Posted by Pia Abrahams on

Unintended and unexpected costs of workplace injuries can quickly escalate

 

Workplace injuries happen in a split second.

Whether the outcome is a tragic fatality or a minor wound, it’s important to realise that when anyone gets hurt or killed in a workplace, expenses suddenly begin to mount and the cost of doing business is also impacted.

The direct costs are well known. It’s not that difficult for health and safety managers to calculate the financial impact of a fatal or non-fatal injury on workers’ compensation rates, workplace insurance premiums and related programs. But these costs cover only a fraction of the total cost of workplace injury, illness and death.

The indirect costs of workplace injuries are often not fully considered. Even when indirect costs are understood, the expense is often underestimated.

For every dollar spent on direct costs associated with workplace injury and illness, there are up to seven dollars in indirect costs.

Safe Work Australia estimated the total economic costs of workplace injuries for the 2012–13 financial year was $61.8 billion, representing 4.1 per cent of GDP for the same period.

Indirect costs can include lost productivity, equipment and property damage, investigation costs, fines and penalties, and reputational damage. The level of costs varies according to the severity of the workplace injury or illness.

Workplace injuries, illnesses and deaths impose real and significant costs on employers, workers and the community.

The real costs of workplace injury go far beyond the expense of medical, insurance and wage-replacement.
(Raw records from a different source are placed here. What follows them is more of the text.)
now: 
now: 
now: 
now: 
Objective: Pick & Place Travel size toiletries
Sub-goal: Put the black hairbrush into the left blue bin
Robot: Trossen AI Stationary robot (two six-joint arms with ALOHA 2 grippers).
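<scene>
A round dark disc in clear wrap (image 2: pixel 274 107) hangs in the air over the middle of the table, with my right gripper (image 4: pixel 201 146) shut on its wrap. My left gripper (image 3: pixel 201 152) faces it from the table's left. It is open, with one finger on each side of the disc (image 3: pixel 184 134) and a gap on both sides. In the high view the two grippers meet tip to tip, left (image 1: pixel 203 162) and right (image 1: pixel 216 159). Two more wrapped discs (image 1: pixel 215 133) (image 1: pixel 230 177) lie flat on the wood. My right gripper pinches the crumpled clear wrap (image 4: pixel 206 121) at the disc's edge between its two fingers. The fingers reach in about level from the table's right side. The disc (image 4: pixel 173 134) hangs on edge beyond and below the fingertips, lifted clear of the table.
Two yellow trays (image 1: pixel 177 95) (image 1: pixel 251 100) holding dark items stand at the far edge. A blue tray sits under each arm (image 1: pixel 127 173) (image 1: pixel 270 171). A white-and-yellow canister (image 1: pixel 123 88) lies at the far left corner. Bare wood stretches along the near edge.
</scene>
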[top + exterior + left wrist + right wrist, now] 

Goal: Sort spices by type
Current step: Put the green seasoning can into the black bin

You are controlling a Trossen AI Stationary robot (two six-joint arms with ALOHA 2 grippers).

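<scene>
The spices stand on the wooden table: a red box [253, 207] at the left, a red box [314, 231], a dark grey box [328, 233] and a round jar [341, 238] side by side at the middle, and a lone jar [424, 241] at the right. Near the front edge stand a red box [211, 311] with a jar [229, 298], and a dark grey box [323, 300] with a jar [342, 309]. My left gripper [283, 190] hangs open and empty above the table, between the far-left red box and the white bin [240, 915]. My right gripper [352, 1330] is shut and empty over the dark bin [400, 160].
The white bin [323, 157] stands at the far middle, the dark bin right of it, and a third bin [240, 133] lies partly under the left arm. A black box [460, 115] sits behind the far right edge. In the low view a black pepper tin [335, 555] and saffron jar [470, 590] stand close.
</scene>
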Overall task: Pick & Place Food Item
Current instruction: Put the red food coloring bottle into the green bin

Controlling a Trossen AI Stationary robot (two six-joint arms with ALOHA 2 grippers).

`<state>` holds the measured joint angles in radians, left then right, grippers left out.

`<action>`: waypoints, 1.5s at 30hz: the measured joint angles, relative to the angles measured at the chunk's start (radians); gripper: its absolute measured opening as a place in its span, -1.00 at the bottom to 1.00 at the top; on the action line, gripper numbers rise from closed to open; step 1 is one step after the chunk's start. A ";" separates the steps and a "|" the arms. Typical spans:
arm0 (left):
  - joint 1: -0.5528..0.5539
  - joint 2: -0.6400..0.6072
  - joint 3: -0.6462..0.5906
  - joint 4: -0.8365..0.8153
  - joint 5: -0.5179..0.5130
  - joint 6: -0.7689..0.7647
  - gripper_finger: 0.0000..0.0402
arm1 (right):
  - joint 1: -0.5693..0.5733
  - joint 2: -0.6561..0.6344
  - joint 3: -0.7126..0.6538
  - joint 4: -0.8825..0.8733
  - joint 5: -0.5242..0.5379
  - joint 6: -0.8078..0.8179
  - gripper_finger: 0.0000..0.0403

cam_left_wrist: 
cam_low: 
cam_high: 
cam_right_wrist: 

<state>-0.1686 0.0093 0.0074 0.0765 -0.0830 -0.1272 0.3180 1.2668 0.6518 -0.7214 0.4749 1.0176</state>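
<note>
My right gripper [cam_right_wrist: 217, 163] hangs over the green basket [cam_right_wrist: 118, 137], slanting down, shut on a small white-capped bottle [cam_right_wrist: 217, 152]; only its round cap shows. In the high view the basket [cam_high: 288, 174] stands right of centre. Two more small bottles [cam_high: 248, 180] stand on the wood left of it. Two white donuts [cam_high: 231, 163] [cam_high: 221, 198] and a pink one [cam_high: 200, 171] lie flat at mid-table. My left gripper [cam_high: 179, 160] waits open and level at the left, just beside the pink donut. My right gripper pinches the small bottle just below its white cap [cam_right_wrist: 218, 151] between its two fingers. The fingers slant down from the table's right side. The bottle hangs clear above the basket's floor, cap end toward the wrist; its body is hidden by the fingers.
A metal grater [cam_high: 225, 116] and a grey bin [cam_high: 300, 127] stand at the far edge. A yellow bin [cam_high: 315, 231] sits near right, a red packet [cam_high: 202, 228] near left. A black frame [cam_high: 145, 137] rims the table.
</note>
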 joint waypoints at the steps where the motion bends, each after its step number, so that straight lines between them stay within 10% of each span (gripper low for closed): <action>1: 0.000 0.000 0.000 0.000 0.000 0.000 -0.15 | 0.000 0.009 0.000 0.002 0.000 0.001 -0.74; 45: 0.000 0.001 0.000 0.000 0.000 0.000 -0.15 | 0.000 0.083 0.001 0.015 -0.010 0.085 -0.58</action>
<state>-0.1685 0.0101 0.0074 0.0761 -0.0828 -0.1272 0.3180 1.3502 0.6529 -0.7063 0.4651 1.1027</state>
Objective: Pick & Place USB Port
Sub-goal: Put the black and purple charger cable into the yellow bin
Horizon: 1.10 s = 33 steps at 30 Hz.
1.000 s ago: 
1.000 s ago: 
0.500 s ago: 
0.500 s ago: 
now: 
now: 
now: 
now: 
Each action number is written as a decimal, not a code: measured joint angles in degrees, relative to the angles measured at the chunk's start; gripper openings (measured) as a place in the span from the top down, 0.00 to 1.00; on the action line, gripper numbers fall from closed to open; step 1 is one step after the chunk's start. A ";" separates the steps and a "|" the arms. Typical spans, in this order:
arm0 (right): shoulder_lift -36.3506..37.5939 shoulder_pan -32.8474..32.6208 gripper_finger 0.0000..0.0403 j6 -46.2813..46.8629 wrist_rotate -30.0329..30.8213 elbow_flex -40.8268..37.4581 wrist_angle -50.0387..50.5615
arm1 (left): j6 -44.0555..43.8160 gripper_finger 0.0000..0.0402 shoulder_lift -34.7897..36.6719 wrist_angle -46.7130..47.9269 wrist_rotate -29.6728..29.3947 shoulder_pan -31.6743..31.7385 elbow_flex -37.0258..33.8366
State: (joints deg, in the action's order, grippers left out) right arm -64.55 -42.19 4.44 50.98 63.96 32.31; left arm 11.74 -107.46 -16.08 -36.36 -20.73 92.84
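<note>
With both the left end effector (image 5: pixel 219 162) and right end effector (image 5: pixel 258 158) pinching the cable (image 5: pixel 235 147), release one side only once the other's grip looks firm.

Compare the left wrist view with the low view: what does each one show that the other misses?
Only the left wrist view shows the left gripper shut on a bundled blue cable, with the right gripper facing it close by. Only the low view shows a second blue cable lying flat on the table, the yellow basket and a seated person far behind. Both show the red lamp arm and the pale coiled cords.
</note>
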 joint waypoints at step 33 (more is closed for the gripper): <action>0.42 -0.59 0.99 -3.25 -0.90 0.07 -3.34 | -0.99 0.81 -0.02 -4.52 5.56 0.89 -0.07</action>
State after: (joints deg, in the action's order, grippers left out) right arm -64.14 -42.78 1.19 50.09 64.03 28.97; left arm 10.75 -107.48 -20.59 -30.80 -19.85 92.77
Understanding the magnitude of indirect costs promotes greater workplace health and safety (WHS) awareness. Any person conducting a business or undertaking (PCBU) wants to protect its employees because it’s the responsible - and law-abiding - way to operate. But when business executives realise how significantly workplace injury can adversely effect profit, they begin to understand the financial benefits of instilling sound health and safety programs.

When the real costs to the business are considered, there’s both an ethical and business case for investing in making work a safer place.

 

Indirect costs of workplace injuries

1. Workplace disruption

2. Equipment damage

3. Lost productivity

4. Management time

5. Workplace investigations

6. Liability issues

7. Reduced productivity

8. Increased injury risk

9. Damaged reputation

10. Human costs

11. Costs of workplace injury and illness by industry

12. Costs of workplace injury and illness by occupation

13. Costs of workplace injury and illness by type

Conclusion

References

 

1. Workplace disruption

Workplace injuries involve work stoppages that can cut into hours and even days of employee productivity.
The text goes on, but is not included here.